College wrestling: Appeals court: Women can sue UC Davis
By PAUL ELIAS
Associated Press Writer
SAN FRANCISCO — An appeals court said Monday it appears that the University of California, Davis violated federal law meant to promote gender equity in college athletics when it eliminated its women’s wrestling program.
The 9th U.S. Circuit Court of Appeals reinstated a lawsuit filed by three female wrestlers after the school essentially eliminated their sport by making them compete against males of the same weight after the 2000-2001 academic year.

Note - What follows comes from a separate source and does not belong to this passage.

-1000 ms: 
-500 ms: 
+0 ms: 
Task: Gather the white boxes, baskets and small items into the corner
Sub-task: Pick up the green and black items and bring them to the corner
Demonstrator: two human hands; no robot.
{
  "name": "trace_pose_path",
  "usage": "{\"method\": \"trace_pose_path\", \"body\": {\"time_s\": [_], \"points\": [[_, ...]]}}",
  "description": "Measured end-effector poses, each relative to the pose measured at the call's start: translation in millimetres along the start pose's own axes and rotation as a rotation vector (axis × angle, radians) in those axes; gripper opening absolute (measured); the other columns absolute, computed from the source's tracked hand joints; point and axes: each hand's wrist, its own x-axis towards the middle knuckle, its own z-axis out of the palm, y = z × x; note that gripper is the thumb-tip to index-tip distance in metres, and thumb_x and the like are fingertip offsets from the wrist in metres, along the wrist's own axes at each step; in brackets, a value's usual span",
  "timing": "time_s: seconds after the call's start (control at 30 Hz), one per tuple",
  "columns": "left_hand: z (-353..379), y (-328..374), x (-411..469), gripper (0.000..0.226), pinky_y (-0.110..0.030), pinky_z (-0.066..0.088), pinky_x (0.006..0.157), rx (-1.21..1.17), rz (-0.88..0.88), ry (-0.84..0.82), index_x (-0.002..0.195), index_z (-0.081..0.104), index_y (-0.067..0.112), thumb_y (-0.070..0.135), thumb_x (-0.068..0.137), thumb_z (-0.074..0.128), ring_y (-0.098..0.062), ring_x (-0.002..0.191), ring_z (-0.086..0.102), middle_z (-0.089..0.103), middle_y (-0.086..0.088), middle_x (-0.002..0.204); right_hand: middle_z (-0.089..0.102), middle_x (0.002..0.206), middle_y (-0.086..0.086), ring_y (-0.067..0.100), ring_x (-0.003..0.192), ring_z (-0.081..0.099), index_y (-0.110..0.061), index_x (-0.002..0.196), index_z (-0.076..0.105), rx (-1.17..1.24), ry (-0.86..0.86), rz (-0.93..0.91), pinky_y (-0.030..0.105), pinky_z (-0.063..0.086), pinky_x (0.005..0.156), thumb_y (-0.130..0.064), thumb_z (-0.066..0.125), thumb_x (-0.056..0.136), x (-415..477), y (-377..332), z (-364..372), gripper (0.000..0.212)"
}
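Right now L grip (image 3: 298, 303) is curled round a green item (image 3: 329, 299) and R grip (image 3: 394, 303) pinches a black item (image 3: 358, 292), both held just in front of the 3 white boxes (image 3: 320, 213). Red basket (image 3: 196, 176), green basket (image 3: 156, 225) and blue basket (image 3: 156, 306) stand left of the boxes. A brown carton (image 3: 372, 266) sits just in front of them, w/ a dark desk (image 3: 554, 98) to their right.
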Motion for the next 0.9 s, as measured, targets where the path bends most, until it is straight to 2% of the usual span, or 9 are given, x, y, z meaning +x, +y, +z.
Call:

The court turned aside the school’s argument that it had cut significantly from its men’s programs at the same time, ruling that the so-called Title IX law requires institutions receiving federal funding to show they are actively trying to expand women’s athletic opportunities.
In doing so, the appeals court also removed a legal technicality that a lower court imposed on female athletes requiring them to formally notify university officials when they believe a gender-equity violation has occurred before filing a lawsuit.
Title IX was passed in 1972 and signed by President Richard Nixon, requiring schools to offer equal athletic opportunities to men and women. Since then, many female students have sued high schools, colleges and amateur athletic conferences alleging violations of the law.
“We continue to find problems throughout the country finding equal opportunity in sports,” said Noreen Farrell, a lawyer with Equal Rights Advocates who represented the wrestlers.
In 2007, UC Davis settled a lawsuit for $725,000 by fired women’s wrestling coach Michael Burch, who claimed the university had retaliated against him for supporting the women’s lawsuit.
Last year, UC Davis settled another Title IX lawsuit by agreeing to within 10 years bring women’s participation in athletics to within 1.5 percent of its total female student body, which stood at 56 percent in the 2007-2008 academic year.
UC Davis spokeswoman Claudia Morain didn’t immediately return a telephone call.